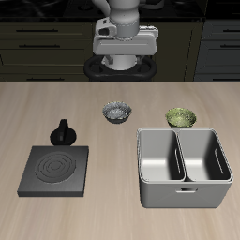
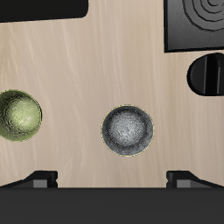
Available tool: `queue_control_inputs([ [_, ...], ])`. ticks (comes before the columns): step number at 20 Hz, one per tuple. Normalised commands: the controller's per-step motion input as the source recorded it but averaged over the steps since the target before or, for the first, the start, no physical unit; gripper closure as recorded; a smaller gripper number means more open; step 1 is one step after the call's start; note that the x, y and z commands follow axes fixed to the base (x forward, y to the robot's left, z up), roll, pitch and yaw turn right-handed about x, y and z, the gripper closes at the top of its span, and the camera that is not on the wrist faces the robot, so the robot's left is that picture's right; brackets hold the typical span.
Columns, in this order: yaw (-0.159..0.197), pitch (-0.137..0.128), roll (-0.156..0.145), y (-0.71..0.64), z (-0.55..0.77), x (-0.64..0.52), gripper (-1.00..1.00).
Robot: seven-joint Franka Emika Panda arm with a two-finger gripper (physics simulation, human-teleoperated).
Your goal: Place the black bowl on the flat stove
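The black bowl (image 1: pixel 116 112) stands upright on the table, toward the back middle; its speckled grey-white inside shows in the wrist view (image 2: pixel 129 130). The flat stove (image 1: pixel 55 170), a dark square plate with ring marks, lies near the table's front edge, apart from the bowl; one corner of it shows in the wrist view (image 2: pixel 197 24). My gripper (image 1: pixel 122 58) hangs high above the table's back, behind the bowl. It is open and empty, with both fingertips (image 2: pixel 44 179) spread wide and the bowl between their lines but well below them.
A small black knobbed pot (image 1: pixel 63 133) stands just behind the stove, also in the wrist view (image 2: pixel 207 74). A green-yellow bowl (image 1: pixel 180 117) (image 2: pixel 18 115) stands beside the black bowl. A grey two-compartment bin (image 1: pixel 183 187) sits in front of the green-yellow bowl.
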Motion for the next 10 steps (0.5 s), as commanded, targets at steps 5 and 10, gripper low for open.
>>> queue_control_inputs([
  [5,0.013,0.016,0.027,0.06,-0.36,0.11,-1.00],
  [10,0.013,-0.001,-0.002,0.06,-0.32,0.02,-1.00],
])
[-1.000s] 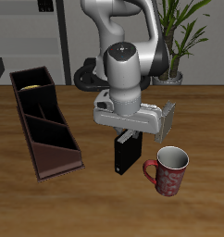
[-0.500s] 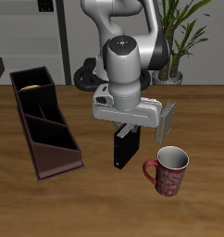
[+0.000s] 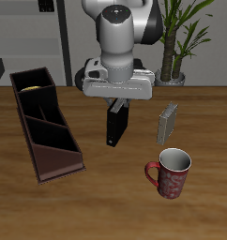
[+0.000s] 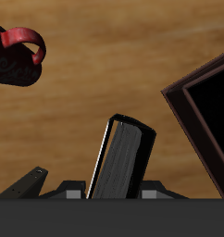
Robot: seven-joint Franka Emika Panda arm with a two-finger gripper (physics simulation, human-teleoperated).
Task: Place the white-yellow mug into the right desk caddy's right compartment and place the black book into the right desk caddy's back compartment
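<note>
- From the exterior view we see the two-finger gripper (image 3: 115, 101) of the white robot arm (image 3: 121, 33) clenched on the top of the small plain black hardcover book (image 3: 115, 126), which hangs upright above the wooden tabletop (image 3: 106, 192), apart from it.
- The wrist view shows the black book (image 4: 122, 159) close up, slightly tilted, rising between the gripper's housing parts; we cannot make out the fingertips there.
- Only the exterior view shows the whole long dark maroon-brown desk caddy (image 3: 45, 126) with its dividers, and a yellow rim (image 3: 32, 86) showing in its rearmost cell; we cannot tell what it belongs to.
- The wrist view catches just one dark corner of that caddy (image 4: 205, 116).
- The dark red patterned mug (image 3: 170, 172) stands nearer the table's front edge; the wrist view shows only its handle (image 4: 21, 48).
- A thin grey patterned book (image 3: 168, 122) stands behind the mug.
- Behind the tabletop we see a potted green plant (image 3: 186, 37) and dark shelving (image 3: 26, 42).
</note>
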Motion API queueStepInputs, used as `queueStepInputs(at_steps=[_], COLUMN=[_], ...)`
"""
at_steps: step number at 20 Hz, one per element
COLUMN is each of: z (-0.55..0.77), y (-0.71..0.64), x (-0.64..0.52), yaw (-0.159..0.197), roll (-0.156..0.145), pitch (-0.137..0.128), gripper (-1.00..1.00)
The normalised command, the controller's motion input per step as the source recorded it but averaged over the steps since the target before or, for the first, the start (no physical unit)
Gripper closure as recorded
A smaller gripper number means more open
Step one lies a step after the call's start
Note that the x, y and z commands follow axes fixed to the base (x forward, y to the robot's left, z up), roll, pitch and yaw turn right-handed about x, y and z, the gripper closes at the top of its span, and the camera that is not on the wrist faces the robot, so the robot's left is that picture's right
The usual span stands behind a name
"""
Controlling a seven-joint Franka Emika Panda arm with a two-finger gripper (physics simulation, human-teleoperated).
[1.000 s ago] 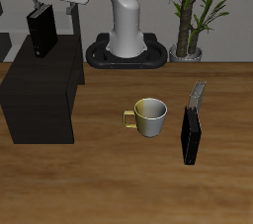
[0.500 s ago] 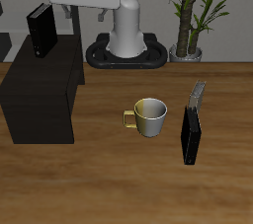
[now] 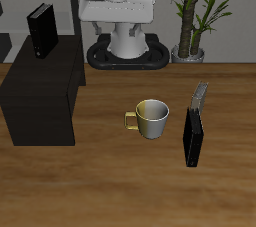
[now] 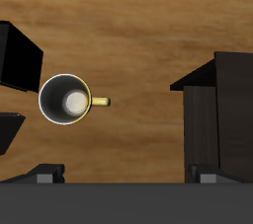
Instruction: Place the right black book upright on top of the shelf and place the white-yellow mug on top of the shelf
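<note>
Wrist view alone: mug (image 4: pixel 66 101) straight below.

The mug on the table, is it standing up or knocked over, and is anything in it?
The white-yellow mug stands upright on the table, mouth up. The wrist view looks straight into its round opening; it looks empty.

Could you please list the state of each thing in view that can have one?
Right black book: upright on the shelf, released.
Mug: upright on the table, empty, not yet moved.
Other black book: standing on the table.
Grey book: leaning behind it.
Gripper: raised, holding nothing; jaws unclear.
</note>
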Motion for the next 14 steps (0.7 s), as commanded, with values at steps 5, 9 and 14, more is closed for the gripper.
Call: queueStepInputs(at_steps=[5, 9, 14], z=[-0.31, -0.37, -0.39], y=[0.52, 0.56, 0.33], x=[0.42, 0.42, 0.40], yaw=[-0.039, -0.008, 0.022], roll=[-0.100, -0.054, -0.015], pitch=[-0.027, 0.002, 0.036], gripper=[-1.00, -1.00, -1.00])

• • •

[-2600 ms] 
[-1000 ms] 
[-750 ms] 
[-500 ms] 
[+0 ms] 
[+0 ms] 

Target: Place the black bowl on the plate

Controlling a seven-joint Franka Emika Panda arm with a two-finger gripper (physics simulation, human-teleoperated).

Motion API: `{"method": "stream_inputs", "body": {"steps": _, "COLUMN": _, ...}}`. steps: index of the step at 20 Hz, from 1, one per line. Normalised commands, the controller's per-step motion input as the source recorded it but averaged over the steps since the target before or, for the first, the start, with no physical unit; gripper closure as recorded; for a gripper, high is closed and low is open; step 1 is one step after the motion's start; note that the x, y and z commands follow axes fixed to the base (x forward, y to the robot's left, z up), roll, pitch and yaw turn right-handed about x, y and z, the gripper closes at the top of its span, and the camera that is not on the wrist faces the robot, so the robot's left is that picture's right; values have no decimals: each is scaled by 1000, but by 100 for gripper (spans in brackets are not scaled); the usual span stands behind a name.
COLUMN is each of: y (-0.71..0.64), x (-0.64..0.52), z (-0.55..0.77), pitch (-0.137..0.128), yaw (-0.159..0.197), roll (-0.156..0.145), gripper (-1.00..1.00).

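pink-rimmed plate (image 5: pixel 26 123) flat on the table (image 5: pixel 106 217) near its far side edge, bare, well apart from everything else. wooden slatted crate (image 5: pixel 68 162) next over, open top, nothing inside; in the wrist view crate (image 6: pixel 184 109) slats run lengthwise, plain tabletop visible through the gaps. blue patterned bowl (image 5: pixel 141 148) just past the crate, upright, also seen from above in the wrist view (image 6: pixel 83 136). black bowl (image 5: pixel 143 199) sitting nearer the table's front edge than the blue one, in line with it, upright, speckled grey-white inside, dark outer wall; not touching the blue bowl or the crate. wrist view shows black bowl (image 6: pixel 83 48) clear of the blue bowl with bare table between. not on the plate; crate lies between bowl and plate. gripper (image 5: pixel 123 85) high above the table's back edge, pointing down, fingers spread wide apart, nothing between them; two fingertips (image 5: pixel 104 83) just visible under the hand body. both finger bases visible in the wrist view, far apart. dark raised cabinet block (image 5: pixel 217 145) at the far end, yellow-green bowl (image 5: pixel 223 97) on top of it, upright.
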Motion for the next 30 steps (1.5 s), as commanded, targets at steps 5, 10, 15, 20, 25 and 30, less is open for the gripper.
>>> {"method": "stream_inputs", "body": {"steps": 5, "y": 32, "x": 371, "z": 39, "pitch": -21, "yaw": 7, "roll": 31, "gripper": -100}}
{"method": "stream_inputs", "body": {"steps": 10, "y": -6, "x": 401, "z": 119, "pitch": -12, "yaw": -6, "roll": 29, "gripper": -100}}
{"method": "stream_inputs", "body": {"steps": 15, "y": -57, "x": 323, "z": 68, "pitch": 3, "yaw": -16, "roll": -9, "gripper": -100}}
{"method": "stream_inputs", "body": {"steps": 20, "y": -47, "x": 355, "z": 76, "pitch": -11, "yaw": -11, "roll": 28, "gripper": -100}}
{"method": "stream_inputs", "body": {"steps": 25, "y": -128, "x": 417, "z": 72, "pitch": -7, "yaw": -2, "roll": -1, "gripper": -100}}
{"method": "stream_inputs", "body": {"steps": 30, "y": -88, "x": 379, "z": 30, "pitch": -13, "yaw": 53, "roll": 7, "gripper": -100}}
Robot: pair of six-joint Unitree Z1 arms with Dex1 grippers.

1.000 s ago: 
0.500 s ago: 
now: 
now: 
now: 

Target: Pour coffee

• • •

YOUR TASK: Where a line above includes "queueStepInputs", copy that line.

COMPLETED EXERCISE:
Motion API queueStepInputs, used as `queueStepInputs(at_steps=[_], COLUMN=[_], ...)`
Call: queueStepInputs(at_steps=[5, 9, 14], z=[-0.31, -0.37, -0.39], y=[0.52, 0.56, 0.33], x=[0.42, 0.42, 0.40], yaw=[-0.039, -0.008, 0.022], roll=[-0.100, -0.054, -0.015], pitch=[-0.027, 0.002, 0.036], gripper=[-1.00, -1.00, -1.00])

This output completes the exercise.